## About this task
Check each line of the listing, and copy it if it contains the word "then".

────────────────

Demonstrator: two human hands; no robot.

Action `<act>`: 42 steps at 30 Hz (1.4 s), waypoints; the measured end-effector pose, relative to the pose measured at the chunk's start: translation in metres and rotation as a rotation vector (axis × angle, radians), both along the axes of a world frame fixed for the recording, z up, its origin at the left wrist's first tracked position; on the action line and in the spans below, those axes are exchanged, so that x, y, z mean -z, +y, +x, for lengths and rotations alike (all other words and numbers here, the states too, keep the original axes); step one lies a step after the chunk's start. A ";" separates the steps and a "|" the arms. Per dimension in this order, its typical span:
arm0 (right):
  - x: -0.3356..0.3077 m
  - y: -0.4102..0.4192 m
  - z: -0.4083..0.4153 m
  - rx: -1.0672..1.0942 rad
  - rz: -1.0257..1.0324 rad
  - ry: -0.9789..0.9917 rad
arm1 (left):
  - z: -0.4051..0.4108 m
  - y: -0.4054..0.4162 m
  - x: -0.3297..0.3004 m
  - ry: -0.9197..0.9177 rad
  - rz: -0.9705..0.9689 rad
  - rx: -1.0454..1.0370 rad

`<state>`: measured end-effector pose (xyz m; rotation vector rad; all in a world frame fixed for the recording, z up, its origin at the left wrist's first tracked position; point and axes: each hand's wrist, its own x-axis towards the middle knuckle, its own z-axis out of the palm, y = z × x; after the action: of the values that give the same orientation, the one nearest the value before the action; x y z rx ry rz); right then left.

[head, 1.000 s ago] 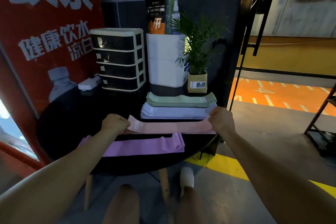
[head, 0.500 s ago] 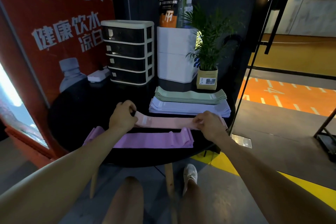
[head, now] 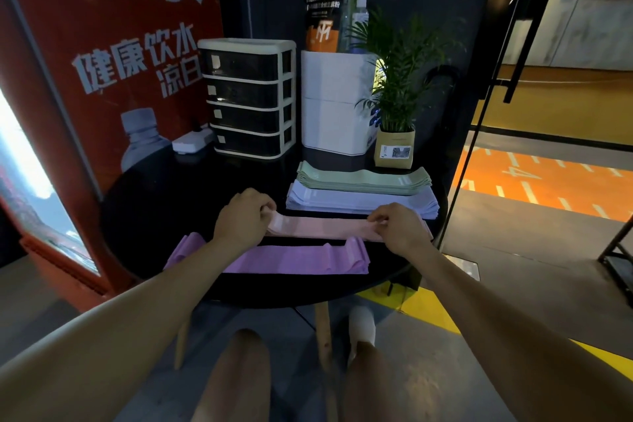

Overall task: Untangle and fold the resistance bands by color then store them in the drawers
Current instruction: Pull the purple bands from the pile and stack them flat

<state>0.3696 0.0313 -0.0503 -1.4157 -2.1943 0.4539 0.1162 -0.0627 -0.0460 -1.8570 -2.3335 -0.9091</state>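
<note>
2 hands [head: 245, 216] [head: 397, 224] pinch 1 pink band [head: 318, 228] — 4 drawers [head: 250, 92] shut.

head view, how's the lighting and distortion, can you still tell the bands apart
Head view: dim, with a blown-out glare at the left edge; wide-angle bending of the door frame; pink band, purple band and both hands stay distinguishable against the black table.

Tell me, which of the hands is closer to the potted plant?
Right. The right hand is below the potted plant, gripping the pink band; the left hand is further left.
</note>
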 end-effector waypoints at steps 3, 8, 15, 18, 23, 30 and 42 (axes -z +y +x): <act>-0.010 -0.014 -0.006 -0.050 0.035 0.058 | 0.023 -0.013 -0.005 -0.055 0.133 0.116; -0.010 -0.049 -0.015 -0.188 0.121 0.076 | 0.050 -0.036 0.021 -0.061 0.082 0.331; 0.004 -0.071 -0.013 -0.262 0.183 -0.090 | 0.050 -0.046 0.042 -0.002 0.041 0.347; 0.009 -0.070 -0.002 -0.188 0.166 -0.139 | 0.047 -0.051 0.043 -0.003 0.035 0.354; 0.008 -0.072 -0.002 -0.165 0.159 -0.148 | 0.042 -0.052 0.040 0.050 0.030 0.318; 0.000 -0.073 -0.011 -0.201 0.215 -0.102 | 0.030 -0.056 0.036 0.059 -0.001 0.365; 0.006 -0.093 -0.050 -0.374 0.174 -0.145 | -0.018 -0.071 0.034 0.092 -0.146 0.359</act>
<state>0.3199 -0.0620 -0.0559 -0.9754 -2.5583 0.2827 0.0981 -0.1335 -0.0802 -2.3735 -2.1020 -0.6689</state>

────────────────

## Output
`<state>`: measured end-effector pose (xyz m; rotation vector rad; all in a world frame fixed for the recording, z up, its origin at the left wrist's first tracked position; point and axes: each hand's wrist, its own x-axis towards the middle knuckle, its own z-axis out of the palm, y = z × x; after the action: of the values that give the same orientation, the one nearest the value before the action; x y z rx ry rz); right then left.
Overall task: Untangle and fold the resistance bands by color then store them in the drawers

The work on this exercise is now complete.